Penggentarjeraan dengan penghukuman tidak sepenuhnya dapat menimbulkan efek jera, baik
general deterrence maupun specific deterrence. Seperti misalnya, penghukuman penahanan
(penjara), siksaan, maupun hukuman mati. Penghukuman biasanya tergantung dari tingkat
keseriusan kejahatan yang dilakukan, sehingga semakin lama narapidana berada di dalam
tahanan maka menunjukkan bahwa kejahatan yang dilakukan adalah kejahatan yang berat.

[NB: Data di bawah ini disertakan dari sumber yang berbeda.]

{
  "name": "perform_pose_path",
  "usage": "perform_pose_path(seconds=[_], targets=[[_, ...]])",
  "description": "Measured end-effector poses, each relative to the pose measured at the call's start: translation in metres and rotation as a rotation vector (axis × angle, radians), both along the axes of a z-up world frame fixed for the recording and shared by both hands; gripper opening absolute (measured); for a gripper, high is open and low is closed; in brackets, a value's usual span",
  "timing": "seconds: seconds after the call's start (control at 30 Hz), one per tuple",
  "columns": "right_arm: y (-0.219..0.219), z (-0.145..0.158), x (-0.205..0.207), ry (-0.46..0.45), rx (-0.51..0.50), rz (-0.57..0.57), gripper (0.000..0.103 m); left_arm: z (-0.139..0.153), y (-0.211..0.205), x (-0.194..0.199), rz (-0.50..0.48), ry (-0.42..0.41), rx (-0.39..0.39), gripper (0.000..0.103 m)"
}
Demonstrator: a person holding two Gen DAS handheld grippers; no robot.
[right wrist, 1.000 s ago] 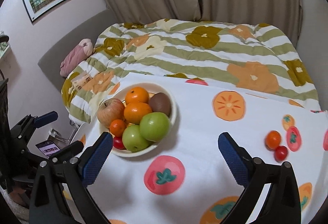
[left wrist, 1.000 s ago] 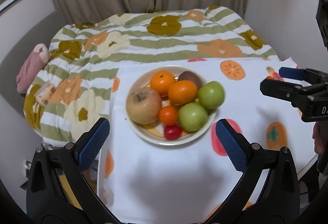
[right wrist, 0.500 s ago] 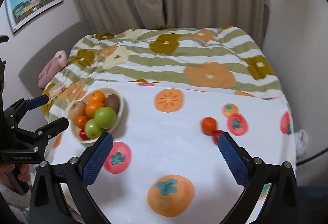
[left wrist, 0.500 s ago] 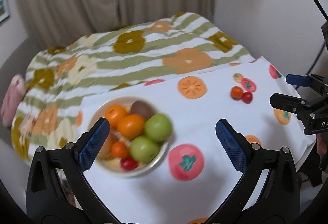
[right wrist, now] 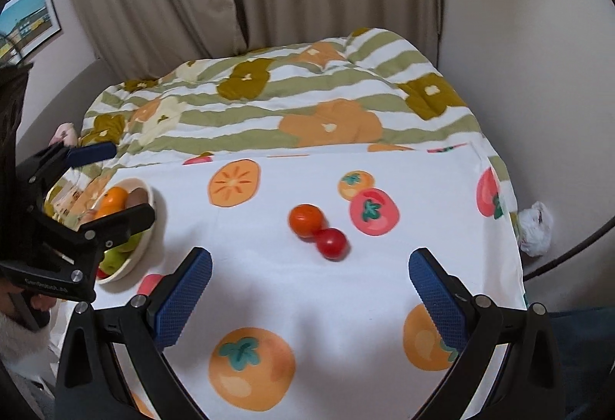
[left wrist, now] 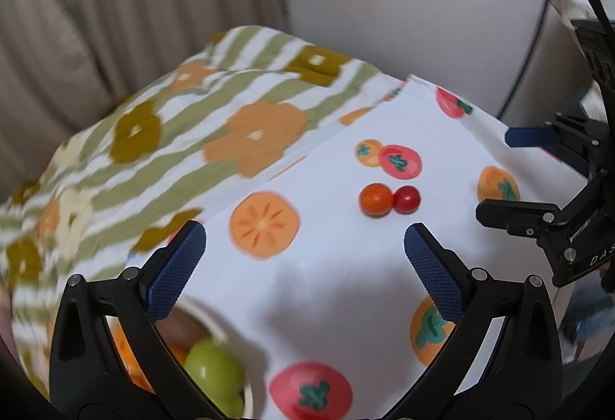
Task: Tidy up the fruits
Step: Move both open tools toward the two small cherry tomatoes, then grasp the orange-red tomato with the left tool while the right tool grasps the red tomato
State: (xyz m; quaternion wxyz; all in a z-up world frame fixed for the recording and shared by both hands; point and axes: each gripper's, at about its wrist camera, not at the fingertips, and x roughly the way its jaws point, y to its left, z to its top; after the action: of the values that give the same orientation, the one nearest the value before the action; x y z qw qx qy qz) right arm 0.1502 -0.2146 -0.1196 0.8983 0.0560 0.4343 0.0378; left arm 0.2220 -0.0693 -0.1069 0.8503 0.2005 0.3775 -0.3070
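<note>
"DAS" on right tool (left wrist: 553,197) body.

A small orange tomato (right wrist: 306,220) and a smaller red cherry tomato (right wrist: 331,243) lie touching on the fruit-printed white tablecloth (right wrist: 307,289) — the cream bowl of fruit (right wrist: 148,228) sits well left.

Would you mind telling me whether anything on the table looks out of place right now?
Two small fruits, an orange one and a red one, lie loose on the tablecloth, touching each other, well apart from the bowl holding the other fruit. Nothing looks spilled or damaged.
</note>
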Motion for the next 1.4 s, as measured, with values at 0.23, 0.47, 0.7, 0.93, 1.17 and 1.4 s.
perform_pose_path(seconds=[0.23,0.47,0.7,0.93,1.17,1.4], targets=[[-0.02,-0.023,0.008,0.019,-0.014,-0.011,0.102,-0.026,-0.049,0.021,-0.258,0.004,0.092,0.103],[-0.03,-0.051,0.02,0.04,-0.055,0.055,0.093,-0.067,-0.085,0.026,-0.526,-0.027,0.242,0.097],[-0.036,-0.071,0.029,0.035,0.002,0.11,0.077,-0.096,-0.102,0.027,-0.661,-0.069,0.319,0.083],[-0.029,-0.082,0.033,0.03,0.021,0.154,0.07,-0.107,-0.111,0.026,-0.701,-0.059,0.314,0.064],[-0.025,-0.09,0.037,0.027,0.047,0.191,0.061,-0.111,-0.111,0.025,-0.704,-0.048,0.312,0.049],[-0.021,-0.091,0.041,0.019,0.034,0.224,0.053,-0.112,-0.108,0.022,-0.717,-0.05,0.325,0.041]])
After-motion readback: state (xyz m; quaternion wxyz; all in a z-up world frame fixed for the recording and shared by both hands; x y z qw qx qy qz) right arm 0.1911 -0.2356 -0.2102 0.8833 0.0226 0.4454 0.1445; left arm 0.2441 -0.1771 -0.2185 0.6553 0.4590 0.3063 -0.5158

Namun, pada kenyataannya, jangka waktu lamanya penghukuman tidak sepenuhnya memberi
efek jera, atau bahkan penjara bisa menjadi tempat belajar untuk melakukan kriminalitas di masa
depan. Sehingga, tidak mengherankan jika ada orang yang tidak terpengaruh oleh penghukuman.

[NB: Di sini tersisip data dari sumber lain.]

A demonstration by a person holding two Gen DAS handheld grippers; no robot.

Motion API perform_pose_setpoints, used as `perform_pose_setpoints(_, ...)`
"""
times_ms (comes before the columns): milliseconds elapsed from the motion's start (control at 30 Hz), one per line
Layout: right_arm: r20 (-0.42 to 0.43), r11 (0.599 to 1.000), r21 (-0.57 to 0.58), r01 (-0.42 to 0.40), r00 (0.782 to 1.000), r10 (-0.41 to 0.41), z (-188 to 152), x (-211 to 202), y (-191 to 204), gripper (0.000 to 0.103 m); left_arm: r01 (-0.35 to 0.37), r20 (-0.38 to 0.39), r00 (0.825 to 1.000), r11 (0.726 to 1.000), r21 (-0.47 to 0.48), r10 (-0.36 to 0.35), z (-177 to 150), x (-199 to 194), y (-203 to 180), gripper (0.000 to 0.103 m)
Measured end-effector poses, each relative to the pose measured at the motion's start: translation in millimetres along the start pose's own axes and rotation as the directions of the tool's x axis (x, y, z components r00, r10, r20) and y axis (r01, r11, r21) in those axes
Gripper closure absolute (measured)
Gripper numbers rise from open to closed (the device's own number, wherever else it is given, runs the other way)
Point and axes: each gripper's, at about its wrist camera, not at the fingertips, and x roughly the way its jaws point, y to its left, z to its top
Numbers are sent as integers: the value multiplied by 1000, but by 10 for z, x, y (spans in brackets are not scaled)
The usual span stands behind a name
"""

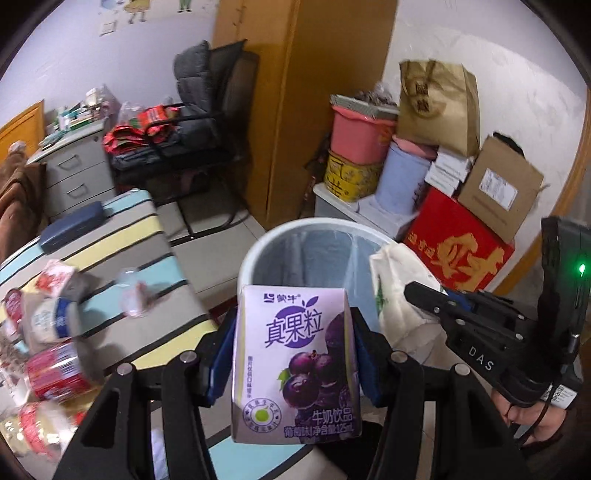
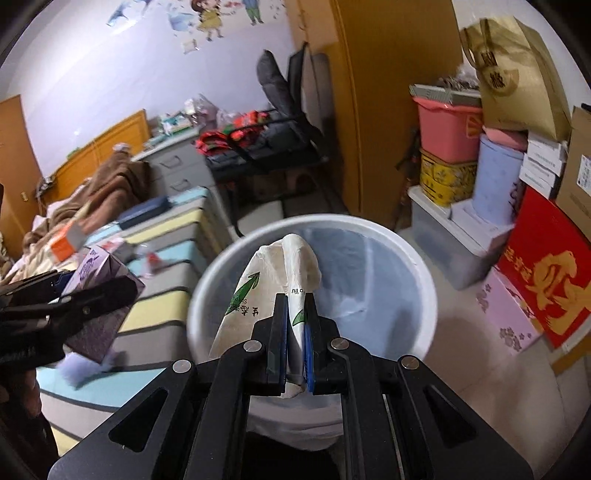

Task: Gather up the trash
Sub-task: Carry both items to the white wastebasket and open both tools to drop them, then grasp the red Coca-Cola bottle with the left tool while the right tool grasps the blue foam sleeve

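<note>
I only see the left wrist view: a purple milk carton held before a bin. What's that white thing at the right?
Observer: A crumpled white paper bag with green print; the right gripper is shut on it, above the bin.
Operator: Anything already in the bin?
Observer: From the right wrist view, only its thin clear liner shows inside; the bottom is hidden by the bag.
Operator: And what's beyond my table?
Observer: A bed with a brown blanket, and cartoon stickers on the wall.
</note>
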Motion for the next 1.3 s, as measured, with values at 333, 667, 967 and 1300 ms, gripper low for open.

Oleh karena itu, terdapat masalah residivisme dalam penerapan hukum (Netler dalam Mustofa,
2013: 138).
Menurut National Institute of Justice (2016), dengan mengirim pelaku kriminal ke dalam penjara
bukanlah cara yang efektif untuk Penggentarjeraan kriminalitas dan menambah hukuman hanya
sedikit berfungsi untuk penggentaran. Hal ini menunjukkan bahwa Penggentarjeraan tidak dapat
hanya dengan penghukuman serta penahanan. Penahanan penjara hanya membatasi ruang gerak
pelaku kriminal dan tidak sepenuhnya menimbulkan efek jera. Selain itu juga tidak menimbulkan
ada rasa takut bagi para pelaku kriminal lain untuk melakukan kejahatan.
Selanjutnya, yaitu Penggentarjeraan dengan hukuman mati. Pada beberapa kasus penerapan
hukuman mati memang menimbulkan rasa takut, namun kembali lagi terhadap persepsi masing-
masing individu. Pada prakteknya, penerapan hukuman mati tidaklah sepenuhnya
menghilangkan angka kriminalitas, namun hanya sedikit mengurangi. Bahkan beberapa Negara
sudah tidak menerapkan hukuman mati sebagai bentuk penghukuman terhadap pelanggar berat.
Hal ini menimbulkan kerancuan hukum, sehingga sulit untuk menilai dampak hukuman mati.
Kemudian, jika melihat model-model pengukuran Penggentarjeraan pada beberapa kasus seperti
di atas, hasilnya juga masih belum dapat dipertanggungjawabkan. Hukuman yang berat pun tidak
memberikan dampak penjeraan. Ketika terjadi penurunan angka kejahatan, hal itu lantaran
aktivitas kepolisian yang lebih aktif dalam menangani masalah kejahatan. Penggunaan metode-
metode pengukuran tersebut memang belum menunjukkan adanya konsistensi hubungan antara
hukuman dan ancaman hukuman dengan tingkat kriminalitas. Penggentarjeraan hanya diuji dan
diukur dengan perkiraan, sehingga hasilnya tidak dapat dipastikan.